Munge qualitative data
Observable’s powerful visualization tools let you munge and group text data with ease. Generate word clouds, analyze sentiment with Tensorflow, or find surveys that most frequently express dissatisfaction with TF-IDF.
Minimaps offer transparency and security
Most product data lives in a cloud-based source. However, the security of these connections is always a concern. Often, it's hard to see exactly what database tables are used to generate a chart or dashboard.No more trudging through every cell to find a connection error or all the charts that rely on that connection. With Observable’s minimap, you can clearly identify dependencies and the cells that rely on them. See the video below to learn how minimaps increase transparency and security.
Clear database management in settings makes it easy to always stay connected. On Observable, you can connect private Observable notebooks directly to PostgreSQL, MySQL and BigQuery databases. Use the
DatabaseClient() to plug live data into reactive visualizations.
Plus, sharing settings allows each team member to be able to interact with your analysis. This way, they see the source of truth the way you can-without having to download, setup, or manage anything new.

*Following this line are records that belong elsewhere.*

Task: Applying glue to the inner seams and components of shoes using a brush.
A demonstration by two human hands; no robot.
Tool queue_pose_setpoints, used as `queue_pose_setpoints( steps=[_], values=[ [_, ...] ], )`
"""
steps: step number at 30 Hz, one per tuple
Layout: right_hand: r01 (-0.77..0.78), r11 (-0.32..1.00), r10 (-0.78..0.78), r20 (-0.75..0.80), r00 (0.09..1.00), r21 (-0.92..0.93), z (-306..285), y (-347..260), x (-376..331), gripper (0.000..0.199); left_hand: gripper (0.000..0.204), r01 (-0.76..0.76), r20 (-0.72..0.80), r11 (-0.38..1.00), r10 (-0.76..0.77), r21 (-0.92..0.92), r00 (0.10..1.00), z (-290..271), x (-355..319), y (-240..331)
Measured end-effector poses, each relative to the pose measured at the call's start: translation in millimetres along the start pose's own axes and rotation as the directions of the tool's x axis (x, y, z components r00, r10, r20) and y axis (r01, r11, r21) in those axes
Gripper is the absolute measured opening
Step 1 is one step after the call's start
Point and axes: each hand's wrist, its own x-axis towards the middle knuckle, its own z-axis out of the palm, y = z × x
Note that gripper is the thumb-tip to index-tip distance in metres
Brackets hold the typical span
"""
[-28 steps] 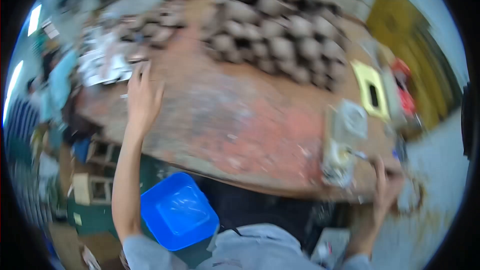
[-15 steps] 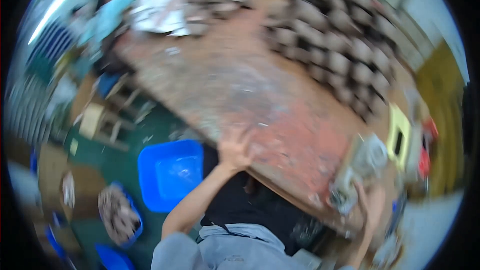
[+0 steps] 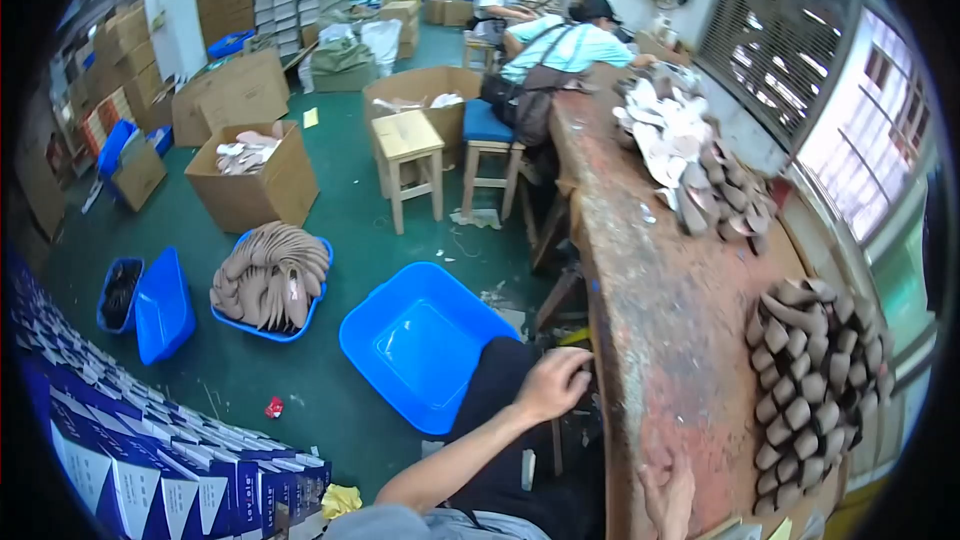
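Note:
My left hand point(image 3: 553, 385) is beside the near edge of a long, worn workbench point(image 3: 660, 340), fingers loosely bent and apart, holding nothing I can see. Over the bench's near end is my right hand point(image 3: 667, 493), slightly blurred, its fingers stretched out and nothing visible in them. To its right, several rows of taupe, curved pieces point(image 3: 815, 390), which look like shoe parts, lie packed together on the bench. A blue plastic basin point(image 3: 430, 340) stands left of my left hand, its bare bottom showing.
Another blue basin point(image 3: 325, 305) holds fanned taupe insole-like pieces. Stacked blue-and-white boxes point(image 3: 200, 485) line the lower left. A wooden stool point(image 3: 408, 135) and a cardboard box point(image 3: 252, 180) stand on the green floor. Farther along the bench, a person in light blue point(image 3: 555, 50) leans over white pieces point(image 3: 660, 130).
My view has swung left and up. My left hand, earlier spread on the bench edge, is now beside it with bent fingers. My right hand has left the clear, shiny object at the bench corner.

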Motion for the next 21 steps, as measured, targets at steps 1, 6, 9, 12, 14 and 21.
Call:
queue_pose_setpoints(
  steps=[1, 6, 9, 12, 14, 21],
  values=[
    [0.046, 0.996, -0.048, -0.020, 0.999, -0.082, 17, 4, 13, 0.074, 0.031, 0.114, -0.129, 0.989, -0.102, 0.091, 0.986, -38, -11, -29],
    [0.293, 0.955, -0.296, -0.068, 0.953, -0.051, 100, -25, 104, 0.095, 0.051, 0.914, -0.611, 0.393, -0.701, 0.100, 0.368, -161, -197, -257],
    [0.266, 0.884, -0.340, -0.139, 0.930, -0.385, 129, 29, 168, 0.087, 0.071, 0.998, -0.474, -0.059, -0.880, 0.037, -0.035, -137, -265, -315],
    [0.175, 0.866, -0.226, -0.055, 0.973, -0.468, 163, 45, 178, 0.086, 0.107, 0.912, -0.189, -0.376, -0.895, -0.164, -0.404, -113, -339, -353],
    [0.196, 0.837, -0.245, -0.030, 0.969, -0.511, 170, 57, 185, 0.084, 0.114, 0.860, -0.167, -0.449, -0.854, -0.243, -0.493, -98, -376, -374],
    [0.132, 0.795, -0.191, -0.038, 0.981, -0.592, 153, 18, 173, 0.081, 0.120, 0.312, 0.197, -0.355, -0.876, -0.881, -0.441, -18, -382, -409]
  ],
)
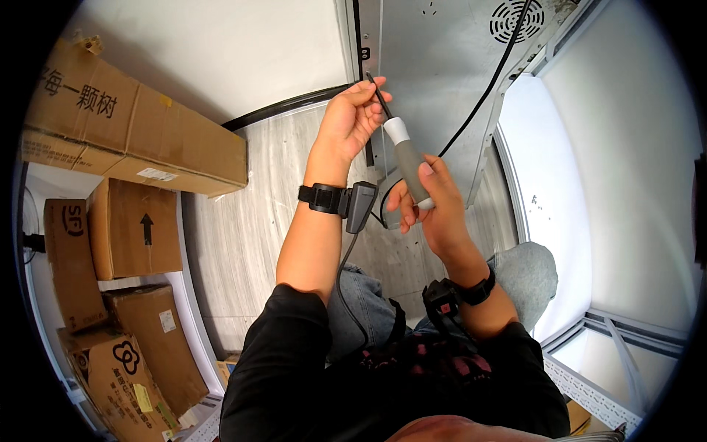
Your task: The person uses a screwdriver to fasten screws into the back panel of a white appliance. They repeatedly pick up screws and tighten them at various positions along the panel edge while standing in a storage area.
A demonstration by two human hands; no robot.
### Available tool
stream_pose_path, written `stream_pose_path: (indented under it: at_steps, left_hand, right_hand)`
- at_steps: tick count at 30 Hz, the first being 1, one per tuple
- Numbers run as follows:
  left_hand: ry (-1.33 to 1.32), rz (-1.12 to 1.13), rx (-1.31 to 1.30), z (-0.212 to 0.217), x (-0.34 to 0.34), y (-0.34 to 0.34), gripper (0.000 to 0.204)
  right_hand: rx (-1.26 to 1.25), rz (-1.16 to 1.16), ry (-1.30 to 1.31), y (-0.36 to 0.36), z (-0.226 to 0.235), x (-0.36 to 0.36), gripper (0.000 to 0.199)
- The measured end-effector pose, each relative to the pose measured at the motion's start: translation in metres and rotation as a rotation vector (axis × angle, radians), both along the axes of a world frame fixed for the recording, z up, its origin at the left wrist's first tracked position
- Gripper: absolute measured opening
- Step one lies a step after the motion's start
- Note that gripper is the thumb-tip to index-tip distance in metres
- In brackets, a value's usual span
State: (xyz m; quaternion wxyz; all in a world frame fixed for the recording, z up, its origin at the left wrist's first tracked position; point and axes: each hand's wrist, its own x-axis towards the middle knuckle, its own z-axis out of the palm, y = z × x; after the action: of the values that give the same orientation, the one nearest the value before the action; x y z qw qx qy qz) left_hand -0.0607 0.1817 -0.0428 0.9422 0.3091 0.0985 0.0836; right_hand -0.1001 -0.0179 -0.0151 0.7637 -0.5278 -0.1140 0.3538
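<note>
A screwdriver [409,158] with a grey handle, a pale collar and a dark shaft slants up and left, its tip close to the edge of a grey metal panel [434,66]. My right hand [440,202] is closed around the lower end of the handle. Higher up, my left hand [347,124] pinches the shaft near its tip with thumb and forefinger, the other fingers curled loosely. Whatever the tip meets is too small to make out. Small holes [364,53] run along the panel's edge just above my left fingertips.
A black cable [490,88] hangs across the panel, below a round vent [517,20]. Cardboard boxes [140,118] stand along the left, several on a white shelf [193,317]. White walls and a metal rack [596,368] lie to the right. Wood-look flooring [250,228] lies below.
</note>
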Motion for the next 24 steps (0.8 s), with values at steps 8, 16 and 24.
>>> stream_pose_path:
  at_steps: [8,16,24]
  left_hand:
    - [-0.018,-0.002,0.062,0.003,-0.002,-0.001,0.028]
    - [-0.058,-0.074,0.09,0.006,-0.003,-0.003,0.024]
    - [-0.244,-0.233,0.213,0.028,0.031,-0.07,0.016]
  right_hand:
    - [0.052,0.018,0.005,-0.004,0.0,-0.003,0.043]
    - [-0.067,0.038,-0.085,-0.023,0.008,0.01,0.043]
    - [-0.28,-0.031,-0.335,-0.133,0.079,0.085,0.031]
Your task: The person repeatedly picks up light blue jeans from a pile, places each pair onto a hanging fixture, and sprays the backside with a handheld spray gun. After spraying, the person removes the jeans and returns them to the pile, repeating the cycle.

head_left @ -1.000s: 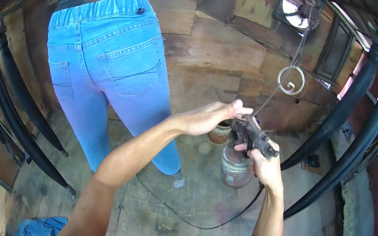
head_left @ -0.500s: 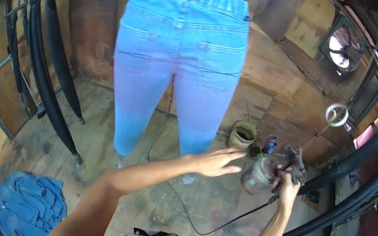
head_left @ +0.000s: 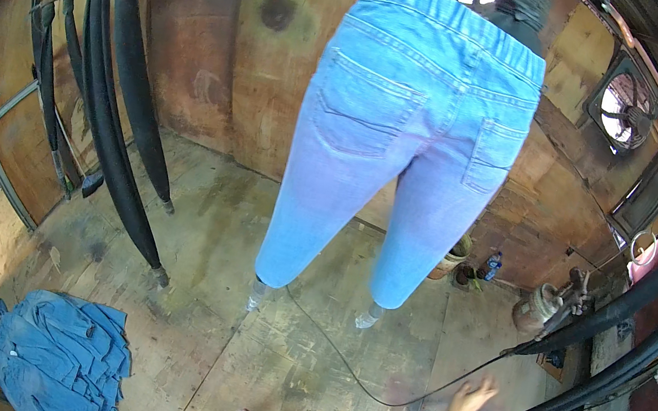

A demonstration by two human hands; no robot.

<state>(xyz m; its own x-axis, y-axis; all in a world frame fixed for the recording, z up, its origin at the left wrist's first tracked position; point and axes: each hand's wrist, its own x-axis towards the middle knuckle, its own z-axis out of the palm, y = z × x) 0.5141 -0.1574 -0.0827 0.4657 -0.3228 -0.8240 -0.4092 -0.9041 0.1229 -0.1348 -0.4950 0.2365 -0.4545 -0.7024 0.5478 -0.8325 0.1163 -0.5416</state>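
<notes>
Light-blue jeans [head_left: 417, 120], tinted lilac over the seat and thighs, hang back side toward me on a dark leg form, turned at a slant. My right hand [head_left: 475, 397] is low on the right, empty, its fingers bent a little and apart. Farther off at the right is a stained spray gun [head_left: 573, 294] with a round paint pot [head_left: 536, 308], away from my hand. What holds it up is unclear. A thin dark hose [head_left: 367, 393] curves over the floor from the jeans toward the gun. My left hand is out of view.
Long black leg forms [head_left: 120, 179] hang at the left, and similar black tubes [head_left: 617, 302] slant across the right. Blue garments [head_left: 60, 356] lie heaped on the floor at lower left. A bucket [head_left: 449, 265] and a bottle [head_left: 494, 265] stand by the far wall, below a fan [head_left: 626, 107].
My right hand has let go of the spray gun, which is now farther right. My left hand has left the view. The jeans appear farther right and have turned.
</notes>
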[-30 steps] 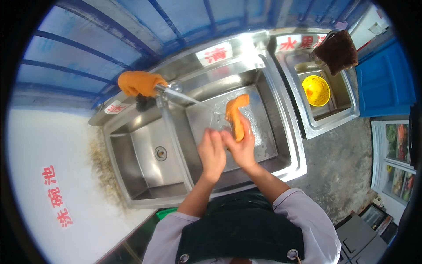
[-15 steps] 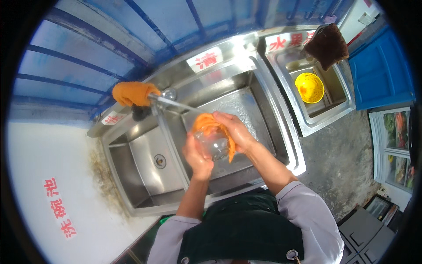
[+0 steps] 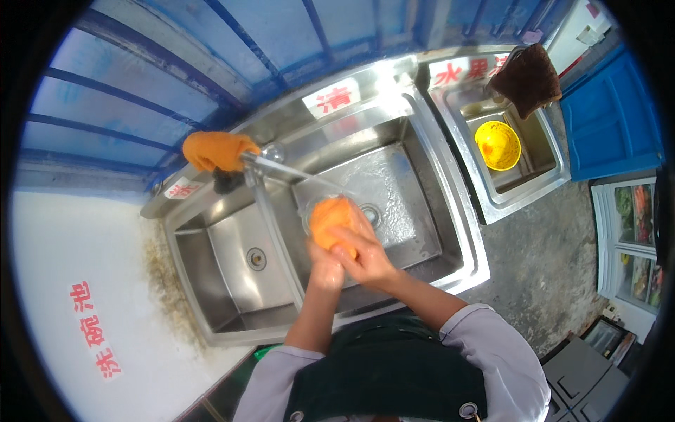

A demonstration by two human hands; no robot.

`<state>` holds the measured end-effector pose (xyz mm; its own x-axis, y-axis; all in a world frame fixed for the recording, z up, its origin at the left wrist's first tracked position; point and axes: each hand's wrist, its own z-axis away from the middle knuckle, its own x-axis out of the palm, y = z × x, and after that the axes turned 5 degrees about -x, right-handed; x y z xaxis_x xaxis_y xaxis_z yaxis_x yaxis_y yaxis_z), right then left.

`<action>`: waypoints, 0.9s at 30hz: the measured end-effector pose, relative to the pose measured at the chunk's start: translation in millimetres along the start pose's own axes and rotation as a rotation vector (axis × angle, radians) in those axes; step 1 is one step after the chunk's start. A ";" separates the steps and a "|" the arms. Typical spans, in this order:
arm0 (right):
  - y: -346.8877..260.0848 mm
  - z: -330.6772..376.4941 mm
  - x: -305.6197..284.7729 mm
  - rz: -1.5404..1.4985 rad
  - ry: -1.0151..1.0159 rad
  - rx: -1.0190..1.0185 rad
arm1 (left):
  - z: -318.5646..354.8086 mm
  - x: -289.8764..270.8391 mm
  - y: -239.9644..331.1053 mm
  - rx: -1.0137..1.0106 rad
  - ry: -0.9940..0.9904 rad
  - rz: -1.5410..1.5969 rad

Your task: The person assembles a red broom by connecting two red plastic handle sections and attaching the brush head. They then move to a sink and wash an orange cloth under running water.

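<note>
Looks like mid-wash to me: both hands are over the middle sink basin (image 3: 415, 211), left hand (image 3: 325, 271) and right hand (image 3: 367, 257) each with a closed grip on an orange cloth (image 3: 330, 219) that's pressed into a clear glass item, hard to tell exactly what. The faucet (image 3: 281, 167) points right at it; rinsing and setting it down seem left to do.
</note>
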<state>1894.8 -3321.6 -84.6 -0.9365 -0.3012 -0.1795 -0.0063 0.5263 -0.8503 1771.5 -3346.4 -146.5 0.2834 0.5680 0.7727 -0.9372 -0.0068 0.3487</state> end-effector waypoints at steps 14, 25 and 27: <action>29.5 -51.9 -17.6 -1.106 0.227 1.207 | 9.5 32.7 22.2 -0.006 -0.385 -0.053; 11.3 -28.2 -50.6 -1.379 -0.464 0.898 | 0.7 16.0 36.2 -0.303 -0.621 -0.137; 11.8 -31.3 -51.6 -1.342 -0.398 1.013 | 2.9 17.2 34.6 -0.107 -0.622 -0.470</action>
<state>1932.1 -3275.0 -69.8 -0.3249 -0.3207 0.8897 -0.2964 -0.8588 -0.4178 1744.5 -3339.3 -119.7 0.6874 -0.0736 0.7226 -0.6961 0.2174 0.6843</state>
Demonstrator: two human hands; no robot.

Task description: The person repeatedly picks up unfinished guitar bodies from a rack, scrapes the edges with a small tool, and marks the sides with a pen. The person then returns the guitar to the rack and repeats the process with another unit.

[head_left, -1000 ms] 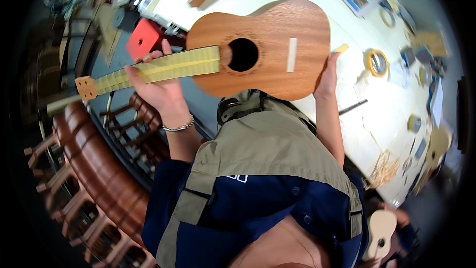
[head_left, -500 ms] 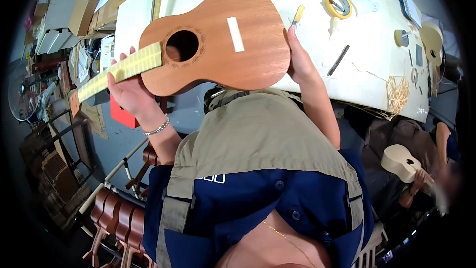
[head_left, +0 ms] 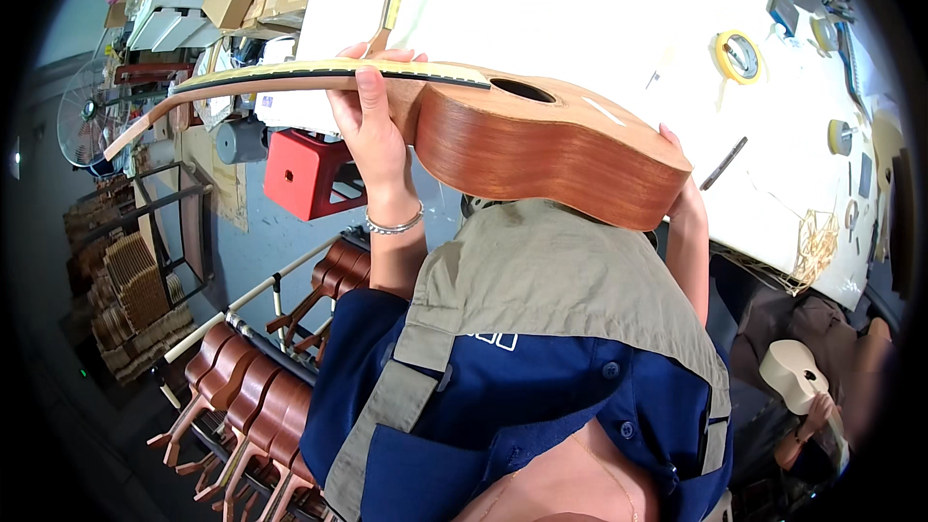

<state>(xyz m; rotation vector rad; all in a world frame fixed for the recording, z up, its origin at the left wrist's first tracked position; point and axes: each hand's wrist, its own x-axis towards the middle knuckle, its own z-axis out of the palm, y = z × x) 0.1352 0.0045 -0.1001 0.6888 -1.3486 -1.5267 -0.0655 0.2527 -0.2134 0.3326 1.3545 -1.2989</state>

Sometimes the relevant data lives in two wildly different formats, and in different places. Pull together and combine those datasets easily with Data Wrangler, a UI tool that lets you join and select the data you want with just a point and a click.
Combine datasets easily with Data Wrangler.
Tip #4: Quickly mine for patterns
Data visualization is often discussed in terms of what to show stakeholders and clients. However, we can use visualizations ourselves in order to better understand and tell stories about data.Observable’s Summary Table is a fast way to get a quick, visual overview of a dataset.
With Summary Table, you can create scannable data tables and summary charts with the click of a button.You can also use it to understand the variability and spread of any column. These intuitive tooltips help you decide what further analysis or modeling techniques you want to take.